Nothing may be left out of the listing below but its images; repeat the rest exactly.

++++++++

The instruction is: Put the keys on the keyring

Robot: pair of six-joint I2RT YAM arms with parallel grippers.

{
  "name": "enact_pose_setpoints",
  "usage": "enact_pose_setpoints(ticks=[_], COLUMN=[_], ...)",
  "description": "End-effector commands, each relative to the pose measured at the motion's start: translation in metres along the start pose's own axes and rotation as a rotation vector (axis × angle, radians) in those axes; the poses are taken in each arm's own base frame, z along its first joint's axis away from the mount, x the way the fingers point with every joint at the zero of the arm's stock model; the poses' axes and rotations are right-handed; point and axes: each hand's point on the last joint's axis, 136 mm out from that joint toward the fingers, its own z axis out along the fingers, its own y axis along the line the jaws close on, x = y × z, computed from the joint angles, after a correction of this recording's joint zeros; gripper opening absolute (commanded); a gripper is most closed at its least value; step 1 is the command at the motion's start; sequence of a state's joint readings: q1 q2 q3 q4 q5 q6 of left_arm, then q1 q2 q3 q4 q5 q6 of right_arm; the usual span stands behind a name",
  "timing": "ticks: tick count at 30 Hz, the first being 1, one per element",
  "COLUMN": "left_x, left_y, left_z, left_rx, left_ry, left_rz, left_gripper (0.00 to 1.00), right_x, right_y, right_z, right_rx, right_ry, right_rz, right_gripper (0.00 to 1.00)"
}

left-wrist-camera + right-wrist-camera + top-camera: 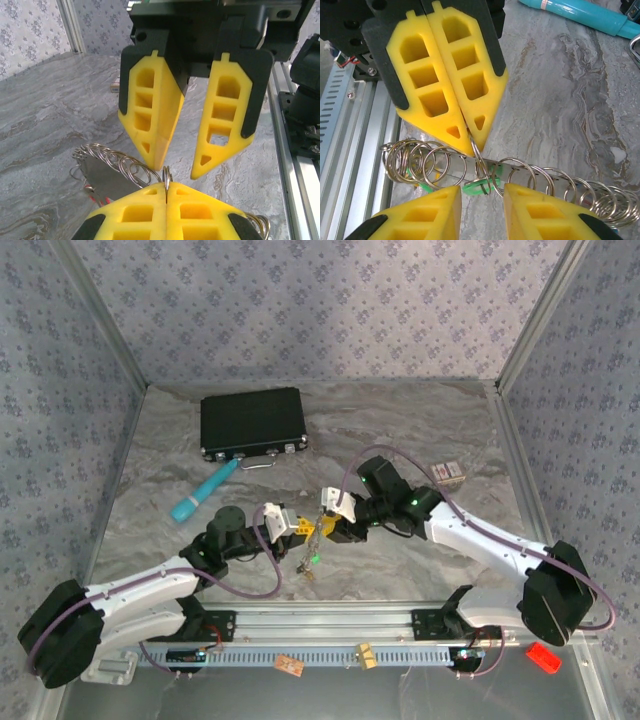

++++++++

* _Answer for the task_
The instruction is: Put the keys on the keyring

Robot: pair of six-joint I2RT YAM arms with parallel grippers.

{
  "name": "enact_pose_setpoints",
  "usage": "enact_pose_setpoints(ticks=[_], COLUMN=[_], ...)",
  "description": "End-effector commands, each relative to the pose measured at the motion's start: translation in metres along the start pose's own axes and rotation as a rotation vector (axis × angle, radians) in those axes; the poses are taken in each arm's own base frame, z along its first joint's axis away from the mount, x the way the fingers point with every joint at the zero of the arm's stock model; the poses' axes and rotations are right-handed; point and axes: each hand's point on the last joint's axis, 136 mm out from that joint toward the fingers, its own z axis out along the fingers, its own y axis along the line the jaws close on, x = y × z, computed from the joint angles, after a correction of this recording's joint zeros; gripper opening absolute (commanded); a gripper is most closed at its least value; step 1 is the command at the motion's start; sequence of a state's joint readings: q1 q2 q3 q4 q5 q6 of left_arm, then q1 q2 q3 q4 q5 q6 of right_arm; the usual span stands behind a name",
  "timing": "ticks: tick count at 30 Hz, the first being 1, one per element",
  "COLUMN": "left_x, left_y, left_z, left_rx, left_ry, left_rz, left_gripper (0.00 to 1.00), right_x, right_y, right_z, right_rx, right_ry, right_rz, right_gripper (0.00 to 1.00)"
}

left-wrist-camera + right-wrist-camera + top-camera: 

With this, the answer is done.